THE PHILIPPINES is seen to post the worst economic performance in Southeast Asia this year, according to the Asian Development Bank (ADB) which slashed its growth forecast anew as household consumption and investments remained sluggish amid the coronavirus pandemic.
In its Asian Development Outlook (ADO) Supplement report released Thursday, the ADB now expects Philippine gross domestic product (GDP) to contract by 8.5% from -7.3% penciled in September. The revised forecast was at the lower end of the 8.5-9.5% slump projected by the Philippine government’s economic team.
“The GDP forecast for 2020 is downgraded to 8.5% contraction because household consumption and investment have fallen more than expected,” the multilateral lender said.
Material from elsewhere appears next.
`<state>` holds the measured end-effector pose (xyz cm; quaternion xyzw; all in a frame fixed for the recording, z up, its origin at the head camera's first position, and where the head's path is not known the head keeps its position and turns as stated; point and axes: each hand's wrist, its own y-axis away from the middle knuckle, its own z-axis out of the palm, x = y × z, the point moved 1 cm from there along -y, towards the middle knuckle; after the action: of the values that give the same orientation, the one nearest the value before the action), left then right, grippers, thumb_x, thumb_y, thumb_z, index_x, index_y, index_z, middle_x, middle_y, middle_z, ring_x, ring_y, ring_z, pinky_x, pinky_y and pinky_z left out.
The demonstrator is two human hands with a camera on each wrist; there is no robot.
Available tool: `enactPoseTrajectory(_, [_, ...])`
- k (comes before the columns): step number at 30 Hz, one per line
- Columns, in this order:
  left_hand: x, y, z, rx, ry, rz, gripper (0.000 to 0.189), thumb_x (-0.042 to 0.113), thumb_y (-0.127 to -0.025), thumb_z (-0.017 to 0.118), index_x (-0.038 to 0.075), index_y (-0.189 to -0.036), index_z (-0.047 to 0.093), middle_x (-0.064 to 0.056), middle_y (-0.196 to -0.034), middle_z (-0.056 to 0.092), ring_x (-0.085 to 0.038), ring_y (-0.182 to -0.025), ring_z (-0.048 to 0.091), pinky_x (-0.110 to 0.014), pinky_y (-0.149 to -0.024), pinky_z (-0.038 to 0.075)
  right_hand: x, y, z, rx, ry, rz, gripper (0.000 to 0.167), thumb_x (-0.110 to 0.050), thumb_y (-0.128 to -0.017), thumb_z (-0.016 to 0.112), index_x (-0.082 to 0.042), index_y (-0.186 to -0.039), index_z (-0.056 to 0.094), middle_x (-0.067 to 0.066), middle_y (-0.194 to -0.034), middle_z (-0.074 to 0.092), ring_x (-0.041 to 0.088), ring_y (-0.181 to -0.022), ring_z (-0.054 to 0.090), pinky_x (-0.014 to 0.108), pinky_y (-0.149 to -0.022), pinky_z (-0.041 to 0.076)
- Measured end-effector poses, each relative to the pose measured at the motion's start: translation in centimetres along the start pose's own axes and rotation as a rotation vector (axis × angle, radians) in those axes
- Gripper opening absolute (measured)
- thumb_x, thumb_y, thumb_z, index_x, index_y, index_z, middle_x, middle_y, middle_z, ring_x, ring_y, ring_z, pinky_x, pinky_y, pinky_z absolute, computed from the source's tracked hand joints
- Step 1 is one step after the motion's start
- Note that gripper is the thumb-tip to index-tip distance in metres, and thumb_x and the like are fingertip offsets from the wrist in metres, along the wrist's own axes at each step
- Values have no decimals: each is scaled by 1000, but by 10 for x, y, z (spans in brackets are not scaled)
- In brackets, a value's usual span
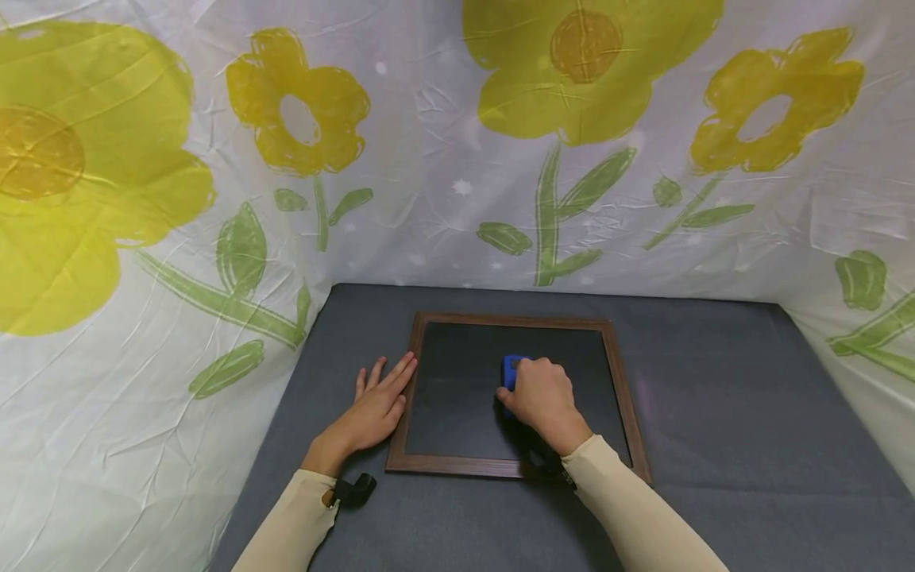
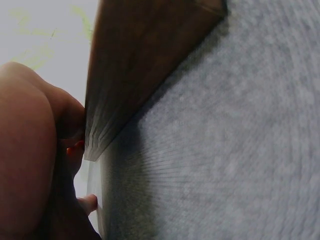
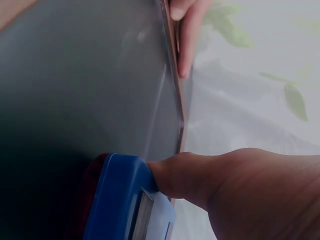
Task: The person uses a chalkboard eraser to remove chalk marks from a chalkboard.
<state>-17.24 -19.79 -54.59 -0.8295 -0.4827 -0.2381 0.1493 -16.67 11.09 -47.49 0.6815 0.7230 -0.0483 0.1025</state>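
Note:
A small blackboard (image 1: 457, 389) in a brown wooden frame (image 1: 515, 320) lies flat on the dark grey table. My right hand (image 1: 546, 397) grips a blue board eraser (image 1: 510, 369) over the right-middle part of the board. In the right wrist view the thumb presses the side of the blue eraser (image 3: 117, 195), whose dark red pad faces the board surface. Faint pale streaks (image 3: 155, 115) show on the board there. My left hand (image 1: 372, 409) rests with extended fingers against the left side of the frame, fingertips touching the wood.
The grey cloth-covered table (image 1: 729, 413) extends around the board on all sides. A white curtain with yellow flowers (image 1: 429, 199) hangs behind and at both sides. A black wrist camera (image 1: 355, 490) is strapped to the left wrist.

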Motion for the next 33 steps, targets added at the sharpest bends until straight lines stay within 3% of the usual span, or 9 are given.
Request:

The Philippines will likely see the sharpest annual GDP drop in Southeast Asia, behind Thailand (-7.8%), Singapore (-6.2%), Malaysia (-6%), and Indonesia (-2.2%). Only Vietnam is expected to grow this year with 2.3% GDP, revised upward from the original 1.8% forecast.
Aside from the Philippines, the ADB also downgraded the outlook for Indonesia (-2.2% from -1%, previously) and Malaysia (-6% from -5%), as pandemic containment efforts continued to hamper economic recovery.
“The Philippine economy contracted by 10.0% in January–September 2020, reflecting muted consumer and business activity and confidence under the pandemic,” the ADB noted.
Localized lockdowns or formally referred to as community quarantines are still being imposed across the Philippines, which has the second-highest number of coronavirus infections in Southeast Asia after Indonesia. As of Thursday, the number of coronavirus infections in the country hit 445,540, while the death toll stood at 8,701.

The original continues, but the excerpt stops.